Meanwhile back in Doofenshmirtz Evil Incorporated Tsuyu had no intention of waiting for the days it would take for Izuku's plot to take effect… she knew just how to get out.

Extending her tongue she used it to tickle the inner elbow of the mechanical arm holding her in place causing it to shutter before letting her go and attempting in vain to scratch that itch he had caused only moments before.

"Shoot!" Once again Izuku found himself doing battle against his frog girl adversary… and this time it took her three hits before she was able to knock him away before pushing the self destruct on his innator… He was already getting better at this!

"Curse you Tsu the Frog Girl!" He shouted in frustration before noticing… giant truck flying right towards him. "You've gotta be kidding me."
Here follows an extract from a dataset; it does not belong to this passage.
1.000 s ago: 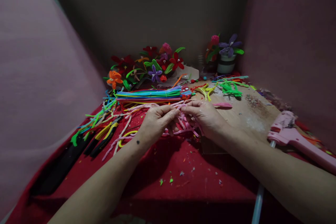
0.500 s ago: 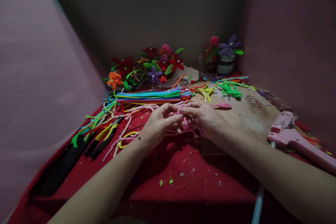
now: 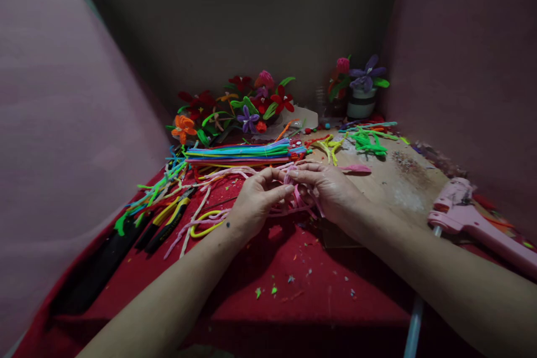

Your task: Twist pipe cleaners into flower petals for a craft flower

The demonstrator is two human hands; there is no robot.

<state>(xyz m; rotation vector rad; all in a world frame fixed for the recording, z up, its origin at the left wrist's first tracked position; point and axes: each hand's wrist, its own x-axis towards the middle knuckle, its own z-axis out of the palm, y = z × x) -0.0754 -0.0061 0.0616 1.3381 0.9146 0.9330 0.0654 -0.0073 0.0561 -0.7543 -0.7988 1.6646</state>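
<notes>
the red-covered surface [image 3: 235, 291] spreads beneath both hands, its near edge well in front of them, the cloth between strewn with small scraps and leaving the widest room for moving. the cardboard [image 3: 413, 179] lies beyond and right of the right hand [image 3: 331, 190]. well to that hand's right sits the pink glue gun [image 3: 455, 210], its stick running down behind the forearm. beyond both hands lies the bundle of stems [image 3: 239, 151], crowding the far side. left of the left hand [image 3: 255, 201] are the pliers [image 3: 168, 221], with loose strands between. the left hand is curved, a gap inside its thumb and forefinger, their tips closed at the pink strand [image 3: 288, 177]; the right hand's thumb and forefinger pinch that same strand, which sits between the hands.
</notes>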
This time however he didn't get hit as his nemesis used her tongue to pull him out of the way, before giving him a nod, withdrawing her tongue, and jumping through the hole she made earlier in the wall.

"Bless you Tsu the Frog Girl!" He called out in gratitude before looking at the mess. "Well I better cle-"

HONK!

Before he could finish another truck smashed through one of his windows and slammed him against the wall. "Curse you Truck-Kun!"

Chapter 3: Aldera Sucks

Chapter Text

“Hey little brother!” Norm the Giant Robot man smiled as Izuku left his room… well ok he was always smiling but his tone of voice implied he was happier than normal. “You seem spry and full of energy today.”

“I am big bro!” Izuku smiled as he hugged his elder sibling. “I’ve been fighting a nice frog girl. I think she might be my full time nemesis.”

“Oh my, that is cause for energy.” Norm replied as he pulled out some cookies from the oven he’d been working at. “I bet your parents will be eager to hear about this.”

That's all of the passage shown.